GOAL OF THE EXERCISE ->
Where the line with "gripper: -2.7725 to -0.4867" appears below, start writing out lines exactly, and finish with the line with "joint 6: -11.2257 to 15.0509", which is included; write out nothing else.

GIVEN ENTRIES: Begin

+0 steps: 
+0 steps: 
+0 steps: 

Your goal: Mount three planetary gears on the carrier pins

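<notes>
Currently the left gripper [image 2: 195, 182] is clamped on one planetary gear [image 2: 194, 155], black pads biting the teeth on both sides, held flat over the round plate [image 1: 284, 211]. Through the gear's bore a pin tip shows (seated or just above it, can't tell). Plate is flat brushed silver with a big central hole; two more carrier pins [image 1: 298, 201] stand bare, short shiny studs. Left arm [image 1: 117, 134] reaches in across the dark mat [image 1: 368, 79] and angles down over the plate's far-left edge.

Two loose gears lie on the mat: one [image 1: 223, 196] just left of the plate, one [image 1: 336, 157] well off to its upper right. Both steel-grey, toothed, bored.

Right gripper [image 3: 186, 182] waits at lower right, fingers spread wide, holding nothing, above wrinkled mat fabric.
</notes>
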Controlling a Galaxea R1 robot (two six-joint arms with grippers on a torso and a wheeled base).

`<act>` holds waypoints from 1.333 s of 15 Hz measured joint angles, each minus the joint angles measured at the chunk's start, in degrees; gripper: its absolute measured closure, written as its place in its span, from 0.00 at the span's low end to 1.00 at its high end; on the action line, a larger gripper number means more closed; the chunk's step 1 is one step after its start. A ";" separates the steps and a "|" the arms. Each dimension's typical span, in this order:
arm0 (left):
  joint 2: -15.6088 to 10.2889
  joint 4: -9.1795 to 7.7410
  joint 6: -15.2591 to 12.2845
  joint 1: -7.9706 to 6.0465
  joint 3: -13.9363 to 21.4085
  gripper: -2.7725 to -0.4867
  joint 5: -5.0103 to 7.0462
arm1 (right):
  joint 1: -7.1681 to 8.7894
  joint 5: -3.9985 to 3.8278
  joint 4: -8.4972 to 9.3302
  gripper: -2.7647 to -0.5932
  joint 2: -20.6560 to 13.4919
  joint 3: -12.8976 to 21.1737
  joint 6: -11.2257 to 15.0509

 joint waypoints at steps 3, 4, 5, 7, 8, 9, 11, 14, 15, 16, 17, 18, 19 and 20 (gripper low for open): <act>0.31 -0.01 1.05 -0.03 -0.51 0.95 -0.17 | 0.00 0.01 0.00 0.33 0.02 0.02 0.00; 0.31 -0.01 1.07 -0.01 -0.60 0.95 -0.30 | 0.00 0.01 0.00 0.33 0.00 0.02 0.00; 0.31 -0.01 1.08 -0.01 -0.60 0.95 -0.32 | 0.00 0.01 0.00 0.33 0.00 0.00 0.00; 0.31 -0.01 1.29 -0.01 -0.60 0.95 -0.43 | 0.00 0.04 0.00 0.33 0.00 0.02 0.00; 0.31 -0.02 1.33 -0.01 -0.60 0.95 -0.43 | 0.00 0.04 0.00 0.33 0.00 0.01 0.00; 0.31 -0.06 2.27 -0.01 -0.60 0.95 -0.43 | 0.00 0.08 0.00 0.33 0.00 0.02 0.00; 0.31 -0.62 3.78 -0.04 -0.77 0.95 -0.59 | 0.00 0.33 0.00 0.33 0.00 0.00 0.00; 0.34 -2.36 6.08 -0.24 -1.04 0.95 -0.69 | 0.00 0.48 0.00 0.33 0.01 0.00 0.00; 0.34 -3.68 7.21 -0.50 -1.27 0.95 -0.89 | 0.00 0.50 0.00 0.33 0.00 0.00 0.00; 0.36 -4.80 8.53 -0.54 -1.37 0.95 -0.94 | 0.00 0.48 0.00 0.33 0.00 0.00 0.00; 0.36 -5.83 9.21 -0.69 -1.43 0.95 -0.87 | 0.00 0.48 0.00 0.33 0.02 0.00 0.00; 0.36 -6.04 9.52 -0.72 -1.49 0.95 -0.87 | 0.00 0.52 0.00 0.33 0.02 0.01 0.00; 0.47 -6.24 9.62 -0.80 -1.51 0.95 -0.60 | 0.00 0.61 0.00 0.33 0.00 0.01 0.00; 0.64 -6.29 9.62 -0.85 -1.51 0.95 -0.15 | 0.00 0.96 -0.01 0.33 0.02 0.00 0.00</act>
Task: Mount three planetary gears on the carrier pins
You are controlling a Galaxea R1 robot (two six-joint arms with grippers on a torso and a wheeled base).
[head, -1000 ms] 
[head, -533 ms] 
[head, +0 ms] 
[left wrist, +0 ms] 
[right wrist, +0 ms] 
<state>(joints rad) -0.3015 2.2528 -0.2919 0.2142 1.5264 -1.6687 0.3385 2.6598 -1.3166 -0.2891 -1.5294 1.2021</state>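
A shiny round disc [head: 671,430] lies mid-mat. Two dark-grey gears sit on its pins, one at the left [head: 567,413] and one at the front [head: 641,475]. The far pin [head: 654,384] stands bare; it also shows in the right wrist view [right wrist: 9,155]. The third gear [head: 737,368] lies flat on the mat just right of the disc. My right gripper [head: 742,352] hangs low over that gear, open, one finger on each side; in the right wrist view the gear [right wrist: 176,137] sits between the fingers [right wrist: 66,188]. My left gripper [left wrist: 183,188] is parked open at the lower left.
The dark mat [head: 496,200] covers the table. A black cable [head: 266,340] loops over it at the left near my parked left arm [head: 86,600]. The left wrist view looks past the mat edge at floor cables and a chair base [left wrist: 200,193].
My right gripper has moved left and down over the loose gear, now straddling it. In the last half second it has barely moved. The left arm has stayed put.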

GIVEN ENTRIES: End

EXERCISE ANSWER ->
  gripper: -2.7725 to -0.4867
  joint 5: -5.0103 to 7.0462
arm1 (right):
  joint 1: -7.1681 to 8.7894
  joint 5: -3.9985 to 3.8278
  joint 4: -8.4972 to 9.3302
  gripper: -2.7647 to -0.5932
  joint 2: -20.6560 to 13.4919
  joint 3: -12.8976 to 21.1737
  joint 6: -11.2257 to 15.0509

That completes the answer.